* Data excerpt:
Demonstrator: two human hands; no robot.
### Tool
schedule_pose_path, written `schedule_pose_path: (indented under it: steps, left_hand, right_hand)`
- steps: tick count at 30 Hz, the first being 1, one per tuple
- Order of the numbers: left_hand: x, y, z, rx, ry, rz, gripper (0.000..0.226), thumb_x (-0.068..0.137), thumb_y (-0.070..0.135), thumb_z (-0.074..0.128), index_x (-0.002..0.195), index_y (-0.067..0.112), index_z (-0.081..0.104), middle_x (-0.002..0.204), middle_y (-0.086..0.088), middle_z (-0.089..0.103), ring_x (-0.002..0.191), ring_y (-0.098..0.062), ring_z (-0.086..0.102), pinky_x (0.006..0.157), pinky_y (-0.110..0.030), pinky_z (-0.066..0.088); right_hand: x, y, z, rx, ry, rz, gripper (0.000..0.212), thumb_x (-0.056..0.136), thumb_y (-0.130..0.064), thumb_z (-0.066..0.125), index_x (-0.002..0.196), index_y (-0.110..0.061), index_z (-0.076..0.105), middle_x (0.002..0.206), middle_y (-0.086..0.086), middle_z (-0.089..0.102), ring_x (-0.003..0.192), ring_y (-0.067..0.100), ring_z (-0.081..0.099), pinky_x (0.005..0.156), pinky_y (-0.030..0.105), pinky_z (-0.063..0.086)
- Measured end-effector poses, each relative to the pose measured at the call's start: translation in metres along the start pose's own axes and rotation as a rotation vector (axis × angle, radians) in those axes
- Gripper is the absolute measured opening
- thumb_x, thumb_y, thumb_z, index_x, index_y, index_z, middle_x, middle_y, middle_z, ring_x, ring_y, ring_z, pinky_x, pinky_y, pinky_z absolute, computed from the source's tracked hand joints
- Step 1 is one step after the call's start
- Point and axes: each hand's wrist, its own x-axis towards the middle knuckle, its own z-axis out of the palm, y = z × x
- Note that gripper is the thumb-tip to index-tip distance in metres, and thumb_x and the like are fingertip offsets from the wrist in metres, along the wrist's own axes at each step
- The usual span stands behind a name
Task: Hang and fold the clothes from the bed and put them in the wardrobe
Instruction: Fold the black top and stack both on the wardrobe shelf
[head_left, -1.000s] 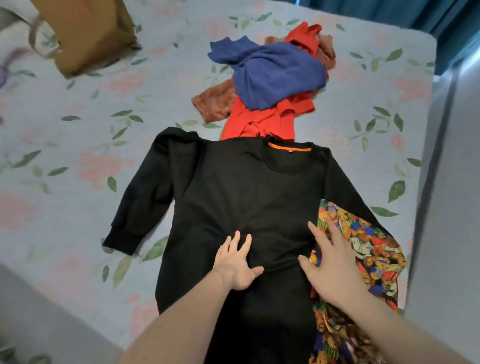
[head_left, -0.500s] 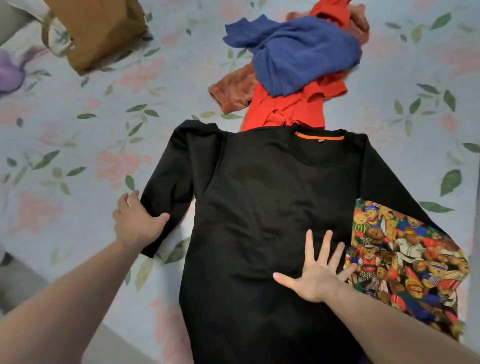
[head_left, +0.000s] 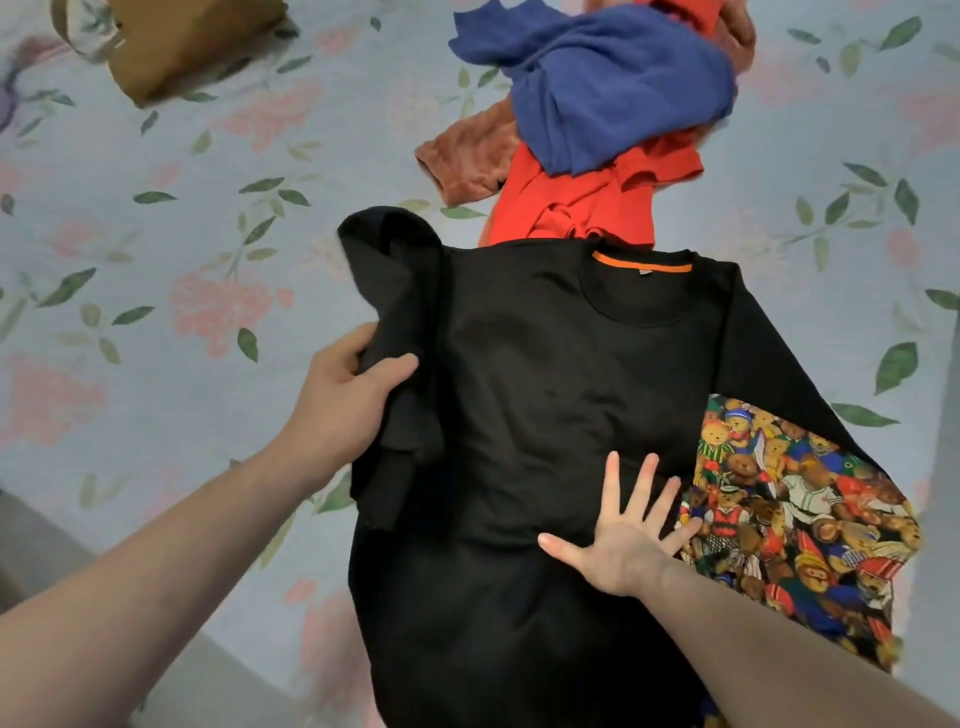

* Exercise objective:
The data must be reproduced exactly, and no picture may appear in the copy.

* Finished task:
Demonstrator: two human hands; no robot.
### Tool
schedule_pose_path, written `schedule_pose_path: (indented under it: steps, left_hand, right_hand)`
- steps: tick count at 30 Hz, the first being 1, one per tuple
- Order of the numbers: left_hand: x, y, z, rx, ry, rz, gripper (0.000..0.226), thumb_x (-0.068..0.137), thumb_y (-0.070..0.135), thumb_z (-0.074..0.128), index_x (-0.002..0.195), index_y (-0.067..0.112), index_z (-0.081..0.104), middle_x (-0.002..0.204), middle_y (-0.086..0.088), middle_z (-0.089..0.103), ring_x (-0.002..0.191), ring_y (-0.098..0.062), ring_z (-0.086..0.102), pinky_x (0.006..0.157), pinky_y (-0.110..0.030), pinky_z (-0.066..0.088); right_hand: x, y, z, rx, ry, rz, gripper (0.000..0.212), thumb_x (-0.056..0.136), thumb_y (-0.130..0.064), thumb_z (-0.066..0.125), index_x (-0.002..0.196), index_y (-0.110..0.061), index_z (-0.076..0.105), middle_x (0.002..0.206), middle_y (-0.086..0.086), middle_z (-0.089..0.102), ring_x (-0.003..0.192), ring_y (-0.067..0.100), ring_z (-0.081..0.099), pinky_x (0.005..0.156), pinky_y (-0.030..0.105), pinky_z (-0.063..0.086)
- Measured end-effector poses, each relative to the pose measured at the call's start: translation in metres along the start pose's own axes and rotation as a rotation vector (axis × angle, radians) in those axes
- Gripper is the absolute measured opening
- thumb_x, thumb_y, thumb_z, index_x, index_y, index_z, middle_x, middle_y, middle_z, ring_x, ring_y, ring_z, pinky_x, pinky_y, pinky_z absolute, computed from the source's tracked hand joints
- Step 1 is one step after the call's start
- Point and axes: each hand's wrist, its own x-axis towards the middle knuckle, its own z-axis out of the palm, y = z × x
- Note that gripper is the thumb-tip to index-tip distance in metres, and thumb_x and the like are fingertip offsets from the wrist in metres, along the wrist's own axes at each step
- The usual span stands behind a name
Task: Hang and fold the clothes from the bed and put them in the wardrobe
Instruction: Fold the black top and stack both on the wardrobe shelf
[head_left, -1.000s] 
[head_left, -0.500s] 
[head_left, +0.000s] 

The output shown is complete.